Pre-Petrov Russia did not know points. Their beginning belongs to the assemblies established by Peter I at that time. Petrovsky balls always opened with a polka, followed by a minuet and other fashionable dances at the time. During Anna Ivanovna’s time, the balls were in great progress. Empress Catherine II’s favorite saying was: “A people who sing and dance do not think evil”, and therefore she especially encouraged balls with dances, which achieved significant development under her. Catherine’s balls were distinguished by special brilliance and magnificence, as testified even by people who saw the splendor of Versailles. Since then, balls have entered life as a regular entertainment.

However, Vienna is considered to be the real ballroom capital of Europe. The development of Austrian ballroom art was laid during the Biedermeier period (this style was particularly popular among the prosperous German and Austrian bourgeoisie in the period from 1815 to 1848). After the Congress of Vienna in 1815, which marked the beginning of the post-Napoleonic era, the burgeoning bourgeoisie turned European aristocratic holidays into a cult. “Congress dances” became synonymous with lavish celebrations and glittering balls.

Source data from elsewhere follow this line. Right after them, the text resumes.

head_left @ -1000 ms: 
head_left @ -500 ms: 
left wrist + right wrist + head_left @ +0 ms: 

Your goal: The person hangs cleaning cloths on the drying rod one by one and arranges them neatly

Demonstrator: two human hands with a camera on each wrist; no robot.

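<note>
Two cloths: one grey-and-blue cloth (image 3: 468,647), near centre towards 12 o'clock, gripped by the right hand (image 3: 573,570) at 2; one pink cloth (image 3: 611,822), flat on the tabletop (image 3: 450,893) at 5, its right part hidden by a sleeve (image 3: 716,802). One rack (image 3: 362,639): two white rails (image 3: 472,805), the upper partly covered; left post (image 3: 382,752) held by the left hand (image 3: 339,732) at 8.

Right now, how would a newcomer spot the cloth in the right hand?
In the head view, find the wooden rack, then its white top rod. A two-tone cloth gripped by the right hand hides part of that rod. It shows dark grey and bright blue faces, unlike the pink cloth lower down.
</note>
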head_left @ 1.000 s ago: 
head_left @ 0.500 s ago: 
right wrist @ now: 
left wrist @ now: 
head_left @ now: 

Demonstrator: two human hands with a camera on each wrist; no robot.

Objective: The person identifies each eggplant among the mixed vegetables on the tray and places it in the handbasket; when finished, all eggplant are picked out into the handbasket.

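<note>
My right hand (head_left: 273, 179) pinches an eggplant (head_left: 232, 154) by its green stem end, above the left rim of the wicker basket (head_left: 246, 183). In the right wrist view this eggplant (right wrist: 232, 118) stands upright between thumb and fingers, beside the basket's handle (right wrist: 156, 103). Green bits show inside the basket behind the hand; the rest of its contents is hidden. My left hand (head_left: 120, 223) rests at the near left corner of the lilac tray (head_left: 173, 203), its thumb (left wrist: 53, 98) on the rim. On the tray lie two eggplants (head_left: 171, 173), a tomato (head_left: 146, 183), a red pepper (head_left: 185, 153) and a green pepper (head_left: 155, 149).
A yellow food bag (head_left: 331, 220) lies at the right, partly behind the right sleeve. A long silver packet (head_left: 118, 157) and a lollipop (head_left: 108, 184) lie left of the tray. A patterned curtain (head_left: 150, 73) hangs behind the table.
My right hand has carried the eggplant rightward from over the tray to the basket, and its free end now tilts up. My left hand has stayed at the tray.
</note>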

And although the public was not yet fully prepared for such events, music and dance nevertheless provided good entertainment for people who craved social entertainment during the long period of transition from monarchy to democracy.

If previously balls were given mainly at the Austrian Imperial Court, from 1815 to 1848 (until the revolution) they were held for a wider audience in small halls and public institutions. In 1862, the Vienna City Theater received special permission from Emperor Franz Joseph I to hold its own ball for the first time. And when, 7 years later, the Imperial Opera House moved into this space, Franz Joseph forbade holding public dance evenings, because now this building acquired the new status of the Imperial Opera House. Finally, in 1877, the emperor gave his consent to hold an “evening” in the opera house, but dancing was not officially allowed then.

After the fall of the Habsburg Empire in 1918, the young republic surprisingly quickly adopted the imperial custom of holding lavish celebrations in the opera house. And in 1935, the first Vienna Opera Ball took place. Since that time, balls at the Vienna State Opera began to be given annually on the last Thursday before Lent. The Second World War was an exception. Then the balls were interrupted until 1956, when the ball returned to the walls of the Vienna State Opera. Since then, the tradition of holding the annual Vienna Opera Ball has been broken only once. In 1991, the Vienna Opera Ball was canceled due to the Persian Gulf War.

Today, the Vienna Opera Ball is one of the main annual social events in Europe and each time gathers more than 5,000 guests who dance the night away in the state opera.